Task details
Scan the entries below. Report each line where the string "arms" occurs.

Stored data
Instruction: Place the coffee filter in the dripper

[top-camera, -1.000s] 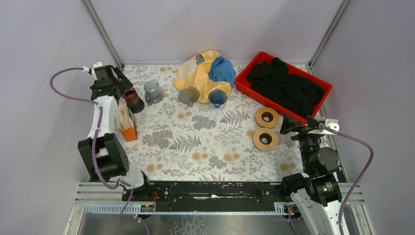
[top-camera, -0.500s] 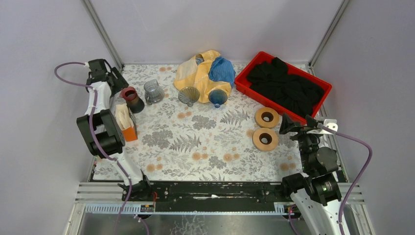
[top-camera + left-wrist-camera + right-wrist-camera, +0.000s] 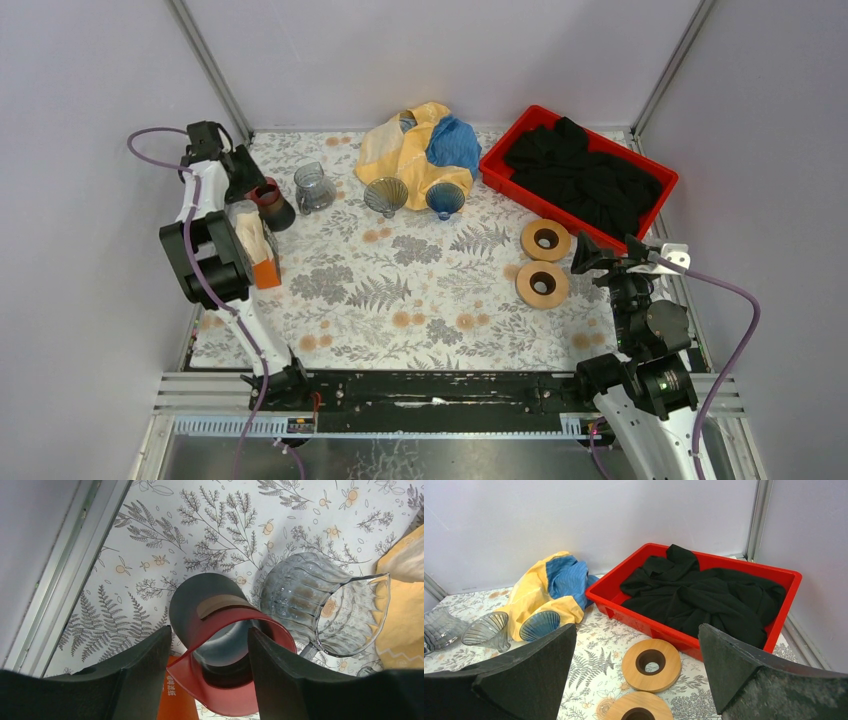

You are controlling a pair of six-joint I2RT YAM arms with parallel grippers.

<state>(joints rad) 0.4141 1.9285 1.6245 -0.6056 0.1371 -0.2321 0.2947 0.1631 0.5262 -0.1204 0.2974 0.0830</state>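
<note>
Left hand point(image 3: 247, 177) just beside dark dripper point(image 3: 272, 205); filter box point(image 3: 260, 252) near; right hand point(image 3: 583, 259) beside wooden rings point(image 3: 545, 240).

The top external view looks steeply down from high above the near edge of the patterned surface point(image 3: 400, 300), far enough back to take all of it in. The left wrist view hangs very close over the red-rimmed dripper point(image 3: 225, 702), facing down, with the glass jug point(image 3: 320, 610) just beside it. The right wrist view sits low, facing almost level toward the red tray point(image 3: 644, 625) behind the wooden rings point(image 3: 669, 667). The top view shares all of these.
</note>
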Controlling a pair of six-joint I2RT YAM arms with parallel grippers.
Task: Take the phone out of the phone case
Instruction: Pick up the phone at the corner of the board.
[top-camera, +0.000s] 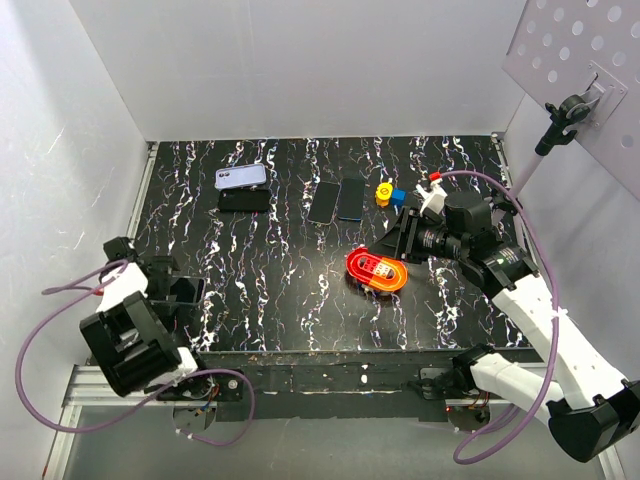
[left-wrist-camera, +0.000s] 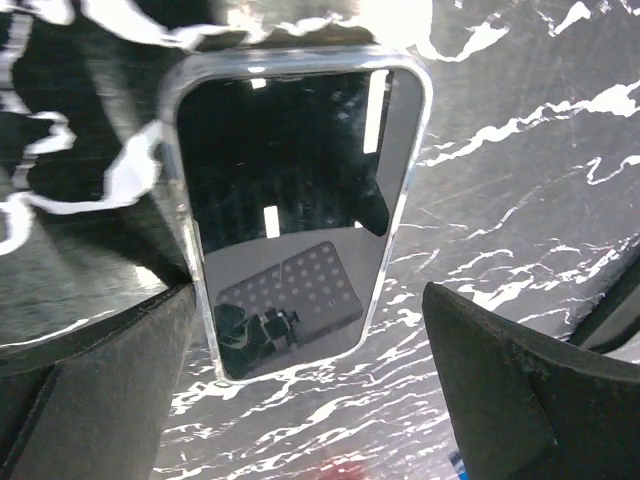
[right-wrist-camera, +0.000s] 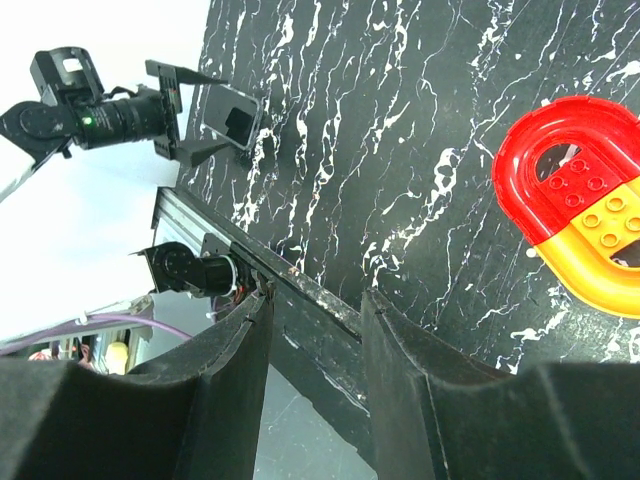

Your response
You are controlling a pair of six-joint I2RT YAM arms with parallel grippers.
Controlling a pair of six-joint I2RT YAM arms with parallel grippers.

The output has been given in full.